1981 erhielt Alfred Klinkan als erster Künstler den renommierten Otto Mauer-Preis. 1983 war Klinkan einer der herausragenden Proponenten der großen Ausstellung "Einfach gute Malerei" im 20er (heute 21er) Haus, 1986 widmete Heft 2 der Zeitschrift "art" dem "Kunst-Wunder von Wien" doppelseitige Vierfarbabbildungen, neben Hubert Schmalix und Valie Export war Alfred Klinkan mit einer Doppelseite prominent vertreten.

Das vorwiegend in Antwerpen verbrachte Jahr 1984 veränderte Klinkans Farbklima tief greifend. Seine manchmal laute, komplementärkontrastreiche Buntfarbigkeit wurde ersetzt durch eine generell dunklere, samtige, wärmere, umhüllende und transparente Farbpalette.

1985 übersiedelte Alfred Klinkan nach Freising nördlich von München. Er richtete sich ein Atelier in der bayerischen Landeshauptstadt ein und heiratete Hedwig Abert. 1985 und 1987 wurden seine beiden Söhne Adrian und Tobias geboren. Zwischen 1991 und 1994 hielt sich Klinkan außer in München auch immer wieder in Wien und Antwerpen auf.

Ende der 1980er-Jahre vollzog Klinkan innerhalb seines Oeuvres einen eklatanten Wandel in thematischer wie formaler Hinsicht: Symbole und biografisch konnotierte Gegenstände rückten in das Zentrum seiner Arbeiten – zum Beispiel der "Tagebuchbilder" von 1989 –, das Format wurde verkleinert, der Künstler malte meist auf monochromen Bildgründen mit einer starken Tendenz zur flächigen Gestaltung.
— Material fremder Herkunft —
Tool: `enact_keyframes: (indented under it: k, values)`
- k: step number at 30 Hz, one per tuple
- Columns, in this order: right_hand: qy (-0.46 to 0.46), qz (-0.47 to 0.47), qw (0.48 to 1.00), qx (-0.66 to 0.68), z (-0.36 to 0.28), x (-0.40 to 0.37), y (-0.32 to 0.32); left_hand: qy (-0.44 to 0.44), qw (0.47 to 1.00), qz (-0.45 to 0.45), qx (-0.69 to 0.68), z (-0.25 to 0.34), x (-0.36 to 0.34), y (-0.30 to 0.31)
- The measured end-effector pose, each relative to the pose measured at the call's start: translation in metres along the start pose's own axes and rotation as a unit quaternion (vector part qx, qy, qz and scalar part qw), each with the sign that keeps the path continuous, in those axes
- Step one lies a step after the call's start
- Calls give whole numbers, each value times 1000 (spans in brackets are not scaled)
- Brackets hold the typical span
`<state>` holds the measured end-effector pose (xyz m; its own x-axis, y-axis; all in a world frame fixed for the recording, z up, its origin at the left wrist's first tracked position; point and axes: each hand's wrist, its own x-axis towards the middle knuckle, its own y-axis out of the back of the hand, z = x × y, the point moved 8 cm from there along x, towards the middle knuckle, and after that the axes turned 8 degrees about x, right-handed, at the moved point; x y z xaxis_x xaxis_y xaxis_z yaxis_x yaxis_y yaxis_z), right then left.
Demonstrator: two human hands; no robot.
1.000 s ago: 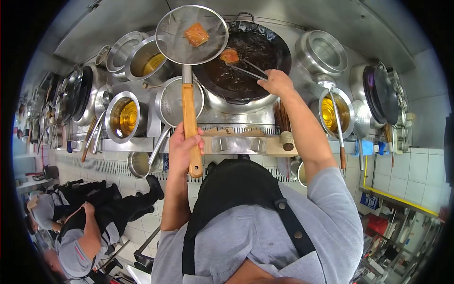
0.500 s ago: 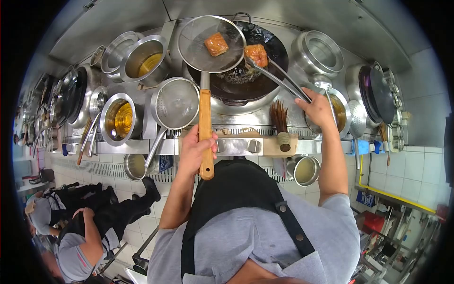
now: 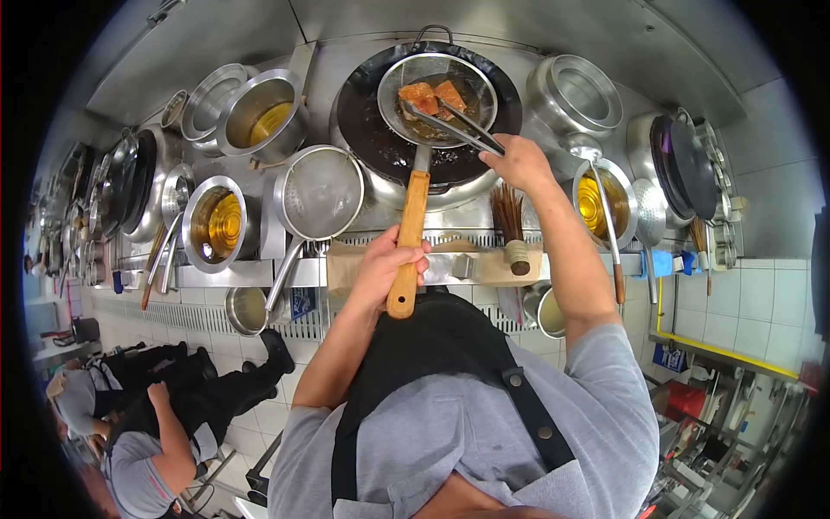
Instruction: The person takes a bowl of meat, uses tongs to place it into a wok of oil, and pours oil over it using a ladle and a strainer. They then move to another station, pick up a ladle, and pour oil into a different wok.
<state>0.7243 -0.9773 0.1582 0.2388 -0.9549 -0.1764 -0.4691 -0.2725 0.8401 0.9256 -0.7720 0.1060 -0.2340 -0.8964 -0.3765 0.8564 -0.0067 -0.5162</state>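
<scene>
My left hand point(image 3: 386, 268) grips the wooden handle of a round mesh strainer point(image 3: 413, 203), its basket over the dark wok point(image 3: 359, 125). In the strainer sit two reddish-brown, glossy pieces of food, a left piece point(image 3: 418, 93) and a right piece point(image 3: 450, 95), side by side. From the right, my right hand point(image 3: 519, 163) holds metal tongs point(image 3: 462, 134), with their tips at the left piece. Oil shows beneath the mesh. Below the wok, to its right, stands a bundled bamboo brush point(image 3: 510, 221).
A second strainer point(image 3: 320, 192) rests on a pot left of the wok. Pots of yellow oil stand at left point(image 3: 194, 225) and right point(image 3: 629, 203), with a ladle point(image 3: 609, 221) in the right one. Two people point(image 3: 156, 450) in grey shirts are at lower left.
The strainer has moved right and lower over the wok's middle. My right hand has brought the tongs leftward with the second piece, which now sits in the strainer beside the first.
</scene>
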Motion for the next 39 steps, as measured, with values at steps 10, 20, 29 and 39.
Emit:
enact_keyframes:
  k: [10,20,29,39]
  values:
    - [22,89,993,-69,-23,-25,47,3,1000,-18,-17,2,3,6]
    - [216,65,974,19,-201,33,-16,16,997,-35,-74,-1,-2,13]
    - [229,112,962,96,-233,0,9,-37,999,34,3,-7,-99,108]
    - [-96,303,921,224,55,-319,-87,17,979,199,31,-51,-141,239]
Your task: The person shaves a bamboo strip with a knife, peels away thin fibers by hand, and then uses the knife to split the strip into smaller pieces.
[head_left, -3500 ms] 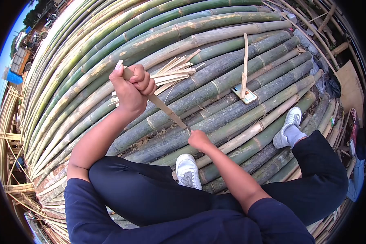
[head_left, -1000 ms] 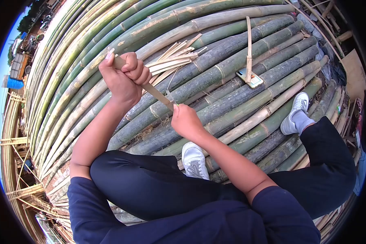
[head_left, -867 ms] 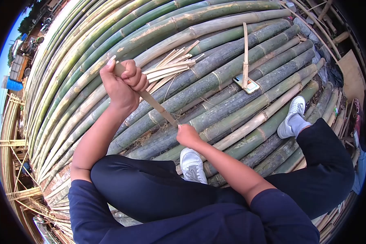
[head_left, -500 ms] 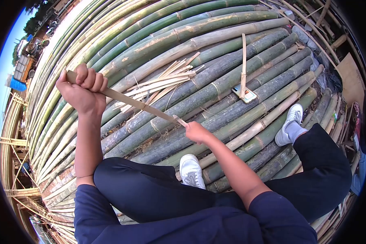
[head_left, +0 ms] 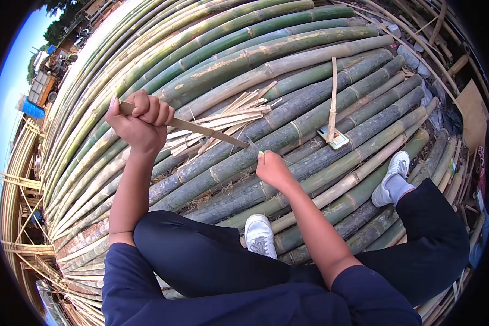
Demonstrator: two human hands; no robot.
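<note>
My left hand (head_left: 142,120) is closed in a fist around the upper end of a flat bamboo strip (head_left: 206,131), which slants down to the right. Near the strip's lower tip is my right hand (head_left: 275,170), its fingers curled and thumb pressed forward. A thin pale sliver (head_left: 253,143) sticks up from those fingers toward the tip; I cannot tell whether it is a blade or a shaving. Beneath both hands lie thick bamboo poles (head_left: 223,173), side by side. Behind the strip is a pile of split bamboo pieces (head_left: 228,120).
A phone (head_left: 338,140) lies on the poles to the right, with a long bamboo piece (head_left: 333,92) resting over its edge. My white shoes (head_left: 259,234) stand on the poles. A bamboo frame (head_left: 24,187) is at the left, and a truck (head_left: 40,88) is farther off.
Both hands have shifted slightly right in view, as has the whole scene. My right hand has drawn away from the strip's tip, opening a small gap.
</note>
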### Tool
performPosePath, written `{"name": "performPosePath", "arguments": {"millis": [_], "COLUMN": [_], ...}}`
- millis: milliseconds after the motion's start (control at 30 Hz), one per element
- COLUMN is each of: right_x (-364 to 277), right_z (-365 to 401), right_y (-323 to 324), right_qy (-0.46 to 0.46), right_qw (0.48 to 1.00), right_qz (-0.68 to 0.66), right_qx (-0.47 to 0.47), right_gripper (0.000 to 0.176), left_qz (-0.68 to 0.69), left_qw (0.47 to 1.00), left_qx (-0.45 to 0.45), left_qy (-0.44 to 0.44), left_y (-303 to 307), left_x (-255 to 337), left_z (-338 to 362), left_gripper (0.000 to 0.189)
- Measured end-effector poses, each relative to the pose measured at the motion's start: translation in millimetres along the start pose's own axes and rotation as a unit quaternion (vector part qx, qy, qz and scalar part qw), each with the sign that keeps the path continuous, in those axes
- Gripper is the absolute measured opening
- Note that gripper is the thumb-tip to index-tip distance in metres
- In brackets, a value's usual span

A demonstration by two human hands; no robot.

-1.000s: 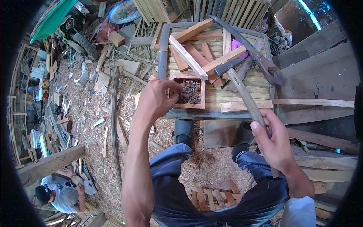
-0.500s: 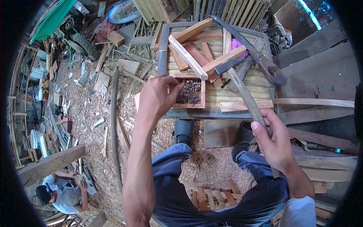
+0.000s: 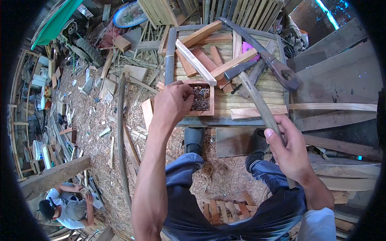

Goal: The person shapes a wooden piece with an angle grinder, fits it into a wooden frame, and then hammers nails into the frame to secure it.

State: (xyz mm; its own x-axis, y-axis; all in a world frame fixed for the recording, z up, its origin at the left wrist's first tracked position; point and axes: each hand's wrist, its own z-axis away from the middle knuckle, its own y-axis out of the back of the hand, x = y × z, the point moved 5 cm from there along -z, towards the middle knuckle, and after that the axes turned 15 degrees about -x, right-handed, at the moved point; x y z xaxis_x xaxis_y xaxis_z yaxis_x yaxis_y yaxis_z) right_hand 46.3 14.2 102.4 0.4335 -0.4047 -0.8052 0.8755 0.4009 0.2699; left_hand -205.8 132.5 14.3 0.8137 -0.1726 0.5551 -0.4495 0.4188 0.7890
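My right hand (image 3: 290,150) is wrapped around the wooden handle of a hammer (image 3: 258,98), whose dark head rests over the wood pieces on the slatted table. My left hand (image 3: 173,103) is at the left side of a small wooden box (image 3: 212,100). Its fingers are curled together over the nails (image 3: 201,98) inside. What the fingertips pinch, if anything, is hidden. A pale wood strip (image 3: 195,61) lies with its near end at the box's back edge. Beside the hammer handle is a short wood piece (image 3: 241,113) on the table's front edge.
The slatted table (image 3: 225,121) also bears a handsaw (image 3: 273,62), loose wood blocks (image 3: 201,34) and a pink object (image 3: 246,47). Boards (image 3: 337,80) stand at the right. Wood scraps and shavings cover the floor. Another person (image 3: 66,207) sits at lower left.
My left hand has tilted slightly, its fingers curling further in over the nails. The view has shifted a little, and the right hand keeps its grip on the hammer.
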Motion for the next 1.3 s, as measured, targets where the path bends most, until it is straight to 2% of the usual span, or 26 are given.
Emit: {"name": "performPosePath", "arguments": {"millis": [200,400,700,900,1000,1100,1300], "right_x": [-2,-1,-1,2,2,1,2], "right_z": [0,-1,-2,-3,-2,-2,-2], "right_y": [1,0,-2,-2,-1,-1,-1], "right_qy": [0.007,0.009,0.009,0.003,0.002,0.002,0.005], "right_qw": [1.0,1.0,1.0,1.0,1.0,1.0,1.0], "right_qz": [0.004,0.003,0.01,0.005,0.008,0.014,0.014], "right_qx": [0.0,0.002,0.007,0.008,0.009,0.007,0.01], "right_gripper": [0.024,0.025,0.026,0.025,0.025,0.025,0.025], "left_qz": [0.073,0.128,0.156,0.261,0.25,0.252,0.248], "left_qw": [0.997,0.991,0.986,0.96,0.963,0.964,0.965], "left_qx": [0.001,-0.045,-0.061,-0.097,-0.099,-0.074,-0.083], "left_qy": [-0.027,0.019,-0.01,0.016,0.014,-0.031,-0.016], "left_y": [9,11,11,8,8,9,6], "left_x": [-3,-5,-8,-11,-13,-11,-17], "left_z": [3,6,6,6,5,4,3], "left_gripper": [0.016,0.018,0.018,0.016,0.017,0.018,0.019]}}
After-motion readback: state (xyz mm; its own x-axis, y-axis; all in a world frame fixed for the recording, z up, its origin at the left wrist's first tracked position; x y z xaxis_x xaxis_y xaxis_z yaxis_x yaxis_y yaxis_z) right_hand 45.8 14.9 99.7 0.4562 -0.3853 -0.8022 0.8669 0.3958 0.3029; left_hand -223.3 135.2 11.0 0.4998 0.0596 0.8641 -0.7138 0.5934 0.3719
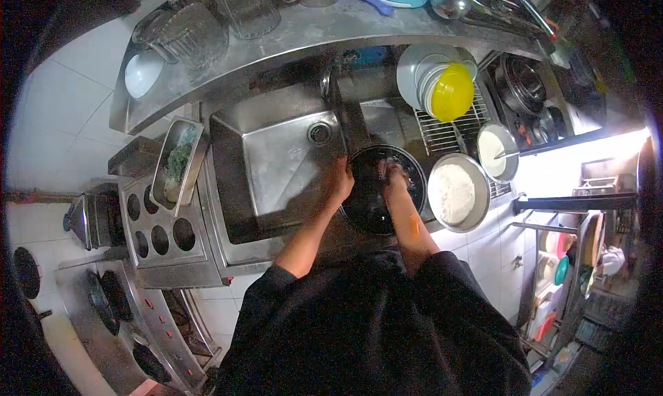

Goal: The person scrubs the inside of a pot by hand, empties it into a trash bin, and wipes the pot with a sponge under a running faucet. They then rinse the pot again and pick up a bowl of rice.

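Note:
A round black bowl [373, 213] stands at the right edge of the sink, in front of my body. My left hand [340, 180] grips its left rim. Inside the bowl is my right hand [395, 175], fingers curled down around something small and pinkish that I cannot make out. The bowl's dark inside hides most of what lies in it. Just right of the bowl sits a metal bowl [480, 213] holding white powder [454, 194]. A smaller bowl [510, 168] with a pale mixture and a utensil stands behind that.
The steel sink basin [276, 168] lies to my left. A yellow bowl [453, 92] tops stacked bowls on a wire rack [442, 137]. A steel shelf [304, 30] with jugs runs across the back. A metal pan [166, 196] with greens stands at left, near the burners.

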Demonstrator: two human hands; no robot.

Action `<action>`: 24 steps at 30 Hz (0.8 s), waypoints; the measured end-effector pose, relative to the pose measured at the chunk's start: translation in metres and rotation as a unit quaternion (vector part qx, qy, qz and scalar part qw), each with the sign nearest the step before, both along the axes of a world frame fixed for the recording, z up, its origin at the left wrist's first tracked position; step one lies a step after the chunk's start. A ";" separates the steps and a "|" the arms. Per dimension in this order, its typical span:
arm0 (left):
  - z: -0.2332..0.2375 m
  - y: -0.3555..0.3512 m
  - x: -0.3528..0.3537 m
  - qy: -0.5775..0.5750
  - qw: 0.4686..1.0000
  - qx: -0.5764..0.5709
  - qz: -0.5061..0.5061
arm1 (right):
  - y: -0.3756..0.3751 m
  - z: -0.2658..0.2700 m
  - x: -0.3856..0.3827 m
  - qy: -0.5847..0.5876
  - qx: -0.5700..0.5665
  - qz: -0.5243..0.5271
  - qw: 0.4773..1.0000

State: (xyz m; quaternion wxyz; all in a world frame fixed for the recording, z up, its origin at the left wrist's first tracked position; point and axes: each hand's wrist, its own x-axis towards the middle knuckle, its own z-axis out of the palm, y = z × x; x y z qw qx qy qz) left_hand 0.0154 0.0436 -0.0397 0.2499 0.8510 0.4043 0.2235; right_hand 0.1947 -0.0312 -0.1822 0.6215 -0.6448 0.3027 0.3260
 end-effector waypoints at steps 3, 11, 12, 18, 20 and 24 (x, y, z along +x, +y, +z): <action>0.011 0.001 0.000 0.041 0.998 -0.043 -0.012 | -0.013 0.026 0.003 0.051 0.277 -0.080 0.956; 0.001 0.000 0.001 -0.028 0.996 0.081 0.008 | -0.011 0.096 -0.016 0.000 0.156 0.035 0.987; 0.010 0.001 0.000 0.002 1.000 0.007 -0.004 | -0.013 0.103 -0.018 -0.005 0.171 0.027 0.985; -0.005 0.002 0.000 0.021 0.999 -0.032 -0.020 | -0.027 0.063 -0.003 0.004 0.356 0.109 0.928; -0.010 0.001 0.001 0.007 1.000 -0.006 -0.004 | -0.013 0.132 -0.025 0.037 0.135 -0.007 0.990; -0.003 0.003 0.000 0.017 1.000 0.008 -0.007 | -0.021 0.103 -0.018 0.050 0.213 -0.047 0.975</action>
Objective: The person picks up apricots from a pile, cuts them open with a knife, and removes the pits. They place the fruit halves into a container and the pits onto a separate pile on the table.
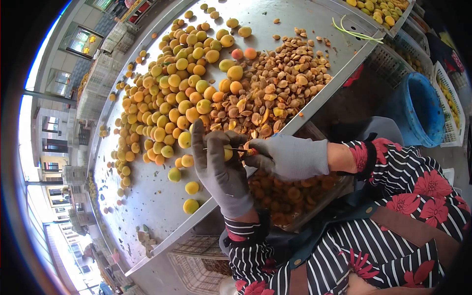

Am 17. September 1994 starb Alfred Klinkan in Wien. 1996 richtete Otto Breicha dem humorvollen, rastlosen, originären Künstler im Kulturhaus der Stadt Graz eine große Personale aus, die anschließend von unserer Galerie übernommen wurde. Im Katalog zur Ausstellung resümierte Breicha: "Was er [= Klinkan] künstlerisch hinterlassen hat, ist so, wie es ist: phantastisch in seiner Überfülle, reich durch Intensität und reizvoll durch Eigentümlichkeit." Josef Mikl schloss sich mit dem ausdrücklichen Wunsch an: "Einen guten Flug mit Deinen Flügeln – guter Klinkan, dort, wo Du hinkommst, wirst Du keinen Kunstrichter finden!"